== WORK TO COMPLETE ==
Find the word "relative" below. Copy each line that has it.

*** MATERIAL SUPPLIED ***

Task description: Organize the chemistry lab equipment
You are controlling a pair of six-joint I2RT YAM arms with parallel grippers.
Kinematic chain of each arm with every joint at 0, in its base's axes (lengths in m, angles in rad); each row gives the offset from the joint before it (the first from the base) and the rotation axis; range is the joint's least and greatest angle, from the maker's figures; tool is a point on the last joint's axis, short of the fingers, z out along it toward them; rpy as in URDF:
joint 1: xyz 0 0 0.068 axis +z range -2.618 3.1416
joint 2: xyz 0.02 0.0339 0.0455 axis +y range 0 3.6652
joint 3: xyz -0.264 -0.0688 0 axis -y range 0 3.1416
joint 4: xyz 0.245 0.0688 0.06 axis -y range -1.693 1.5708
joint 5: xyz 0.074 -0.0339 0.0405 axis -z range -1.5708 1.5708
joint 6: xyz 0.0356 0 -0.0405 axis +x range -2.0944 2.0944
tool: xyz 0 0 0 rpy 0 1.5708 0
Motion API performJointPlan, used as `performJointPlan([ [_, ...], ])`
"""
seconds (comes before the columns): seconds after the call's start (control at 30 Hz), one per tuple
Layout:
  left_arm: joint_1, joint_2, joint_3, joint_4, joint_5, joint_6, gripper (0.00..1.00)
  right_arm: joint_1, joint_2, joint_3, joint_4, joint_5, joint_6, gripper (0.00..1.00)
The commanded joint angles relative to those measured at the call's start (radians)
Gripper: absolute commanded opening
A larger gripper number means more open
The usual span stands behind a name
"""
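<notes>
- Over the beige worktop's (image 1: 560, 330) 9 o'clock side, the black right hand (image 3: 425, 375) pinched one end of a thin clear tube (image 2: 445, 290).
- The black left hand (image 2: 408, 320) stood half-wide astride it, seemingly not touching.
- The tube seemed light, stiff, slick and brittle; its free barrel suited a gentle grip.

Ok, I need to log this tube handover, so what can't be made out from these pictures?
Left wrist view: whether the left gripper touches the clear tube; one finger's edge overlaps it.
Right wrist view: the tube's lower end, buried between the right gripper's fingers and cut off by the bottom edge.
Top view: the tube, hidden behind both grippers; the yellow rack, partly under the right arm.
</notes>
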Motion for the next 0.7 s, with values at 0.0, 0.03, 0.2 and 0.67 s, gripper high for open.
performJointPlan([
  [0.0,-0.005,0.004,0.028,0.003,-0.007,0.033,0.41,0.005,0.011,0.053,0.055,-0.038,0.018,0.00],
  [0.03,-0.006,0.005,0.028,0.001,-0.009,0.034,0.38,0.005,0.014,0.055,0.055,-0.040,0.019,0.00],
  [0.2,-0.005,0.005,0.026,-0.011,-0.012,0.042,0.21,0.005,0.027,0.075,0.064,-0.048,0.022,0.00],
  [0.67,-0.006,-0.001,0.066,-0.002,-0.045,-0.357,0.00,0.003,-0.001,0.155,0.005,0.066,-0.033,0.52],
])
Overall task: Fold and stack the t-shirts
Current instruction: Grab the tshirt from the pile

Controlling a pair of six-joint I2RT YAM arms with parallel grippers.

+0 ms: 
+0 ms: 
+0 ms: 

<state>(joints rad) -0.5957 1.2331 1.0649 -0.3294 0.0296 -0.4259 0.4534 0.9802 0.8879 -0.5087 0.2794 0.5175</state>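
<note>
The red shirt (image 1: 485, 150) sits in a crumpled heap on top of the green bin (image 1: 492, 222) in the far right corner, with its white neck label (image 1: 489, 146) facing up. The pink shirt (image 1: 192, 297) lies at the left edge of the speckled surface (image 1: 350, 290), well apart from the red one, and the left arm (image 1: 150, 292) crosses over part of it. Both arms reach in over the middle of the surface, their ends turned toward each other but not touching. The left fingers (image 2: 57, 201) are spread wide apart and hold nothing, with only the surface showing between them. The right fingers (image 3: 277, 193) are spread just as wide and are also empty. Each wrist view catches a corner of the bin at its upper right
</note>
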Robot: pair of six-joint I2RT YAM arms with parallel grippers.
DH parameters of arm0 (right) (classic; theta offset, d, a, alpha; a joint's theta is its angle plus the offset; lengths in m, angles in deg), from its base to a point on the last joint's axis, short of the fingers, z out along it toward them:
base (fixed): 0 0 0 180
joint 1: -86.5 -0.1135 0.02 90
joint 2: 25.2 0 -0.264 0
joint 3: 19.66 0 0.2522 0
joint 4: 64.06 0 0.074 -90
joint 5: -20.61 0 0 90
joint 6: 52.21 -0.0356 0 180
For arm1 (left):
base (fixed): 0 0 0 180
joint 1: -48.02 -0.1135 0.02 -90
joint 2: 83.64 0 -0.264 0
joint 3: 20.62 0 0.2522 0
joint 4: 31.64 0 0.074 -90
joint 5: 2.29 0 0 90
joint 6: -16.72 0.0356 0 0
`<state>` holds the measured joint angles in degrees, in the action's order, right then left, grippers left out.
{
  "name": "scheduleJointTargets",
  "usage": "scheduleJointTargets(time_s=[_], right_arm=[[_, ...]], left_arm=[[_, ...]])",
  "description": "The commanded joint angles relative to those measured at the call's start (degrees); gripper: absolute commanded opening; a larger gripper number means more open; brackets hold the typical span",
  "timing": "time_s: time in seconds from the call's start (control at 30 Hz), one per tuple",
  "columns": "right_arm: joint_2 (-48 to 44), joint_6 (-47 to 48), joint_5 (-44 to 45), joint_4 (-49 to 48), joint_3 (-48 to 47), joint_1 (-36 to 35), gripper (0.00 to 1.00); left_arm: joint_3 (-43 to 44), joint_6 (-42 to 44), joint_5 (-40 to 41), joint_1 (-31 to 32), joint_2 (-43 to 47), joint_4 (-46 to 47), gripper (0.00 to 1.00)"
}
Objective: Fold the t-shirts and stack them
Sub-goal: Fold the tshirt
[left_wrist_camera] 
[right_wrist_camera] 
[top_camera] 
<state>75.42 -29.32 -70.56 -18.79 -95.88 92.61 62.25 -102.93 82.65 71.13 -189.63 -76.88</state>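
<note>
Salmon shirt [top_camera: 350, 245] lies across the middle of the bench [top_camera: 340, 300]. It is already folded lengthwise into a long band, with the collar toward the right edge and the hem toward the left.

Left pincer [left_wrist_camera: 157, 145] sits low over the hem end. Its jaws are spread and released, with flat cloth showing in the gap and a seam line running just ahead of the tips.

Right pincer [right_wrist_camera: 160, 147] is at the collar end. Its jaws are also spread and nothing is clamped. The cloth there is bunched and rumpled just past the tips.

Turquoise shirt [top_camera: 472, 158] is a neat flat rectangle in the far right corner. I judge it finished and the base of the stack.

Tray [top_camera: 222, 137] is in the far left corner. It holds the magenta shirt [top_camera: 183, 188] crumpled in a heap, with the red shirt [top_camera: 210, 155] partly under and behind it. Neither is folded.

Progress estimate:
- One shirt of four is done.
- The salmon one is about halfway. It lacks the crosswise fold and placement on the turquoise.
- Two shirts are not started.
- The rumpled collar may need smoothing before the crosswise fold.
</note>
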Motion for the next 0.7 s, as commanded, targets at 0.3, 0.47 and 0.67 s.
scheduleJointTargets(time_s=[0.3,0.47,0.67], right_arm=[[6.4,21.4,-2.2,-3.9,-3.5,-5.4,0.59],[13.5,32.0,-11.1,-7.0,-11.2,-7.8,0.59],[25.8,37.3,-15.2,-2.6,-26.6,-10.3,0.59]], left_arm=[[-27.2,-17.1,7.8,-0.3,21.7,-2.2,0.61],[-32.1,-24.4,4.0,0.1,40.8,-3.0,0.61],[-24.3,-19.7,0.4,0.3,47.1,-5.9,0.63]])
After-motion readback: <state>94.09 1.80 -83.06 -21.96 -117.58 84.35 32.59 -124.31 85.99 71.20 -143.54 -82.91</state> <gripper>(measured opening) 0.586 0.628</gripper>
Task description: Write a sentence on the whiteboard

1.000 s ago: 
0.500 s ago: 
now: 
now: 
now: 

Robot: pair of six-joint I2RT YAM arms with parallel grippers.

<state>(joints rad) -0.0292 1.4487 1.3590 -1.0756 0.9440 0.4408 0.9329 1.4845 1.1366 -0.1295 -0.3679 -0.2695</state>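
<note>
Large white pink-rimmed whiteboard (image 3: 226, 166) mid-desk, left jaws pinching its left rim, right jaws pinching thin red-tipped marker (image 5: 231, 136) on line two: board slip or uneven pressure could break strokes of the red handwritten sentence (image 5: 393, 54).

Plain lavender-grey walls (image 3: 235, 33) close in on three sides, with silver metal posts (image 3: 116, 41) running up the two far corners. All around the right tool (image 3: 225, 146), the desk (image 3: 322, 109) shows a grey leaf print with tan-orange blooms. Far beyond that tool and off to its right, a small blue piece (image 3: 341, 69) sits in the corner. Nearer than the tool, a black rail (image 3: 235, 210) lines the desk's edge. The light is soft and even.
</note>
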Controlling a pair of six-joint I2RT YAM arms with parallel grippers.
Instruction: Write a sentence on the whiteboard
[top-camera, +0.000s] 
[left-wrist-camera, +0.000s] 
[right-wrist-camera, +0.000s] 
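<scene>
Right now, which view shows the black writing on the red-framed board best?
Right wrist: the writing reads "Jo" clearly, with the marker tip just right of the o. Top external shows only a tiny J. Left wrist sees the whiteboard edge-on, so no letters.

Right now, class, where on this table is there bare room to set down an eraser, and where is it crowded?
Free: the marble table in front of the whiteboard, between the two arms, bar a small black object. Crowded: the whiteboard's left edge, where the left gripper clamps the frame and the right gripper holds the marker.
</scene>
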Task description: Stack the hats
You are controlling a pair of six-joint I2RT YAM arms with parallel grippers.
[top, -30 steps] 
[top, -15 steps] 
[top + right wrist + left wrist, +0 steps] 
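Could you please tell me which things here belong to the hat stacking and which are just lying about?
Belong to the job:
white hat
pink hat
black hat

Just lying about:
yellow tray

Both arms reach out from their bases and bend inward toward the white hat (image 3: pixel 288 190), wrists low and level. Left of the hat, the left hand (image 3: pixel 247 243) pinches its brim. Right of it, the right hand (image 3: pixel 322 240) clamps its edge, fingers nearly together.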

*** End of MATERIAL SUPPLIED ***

== SOLUTION BELOW ==
The commanded joint angles relative to those measured at the call's start (radians)
  "description": "The commanded joint angles relative to those measured at the call's start (degrees); gripper: absolute commanded opening; a larger gripper number means more open; brackets hold the typical span",

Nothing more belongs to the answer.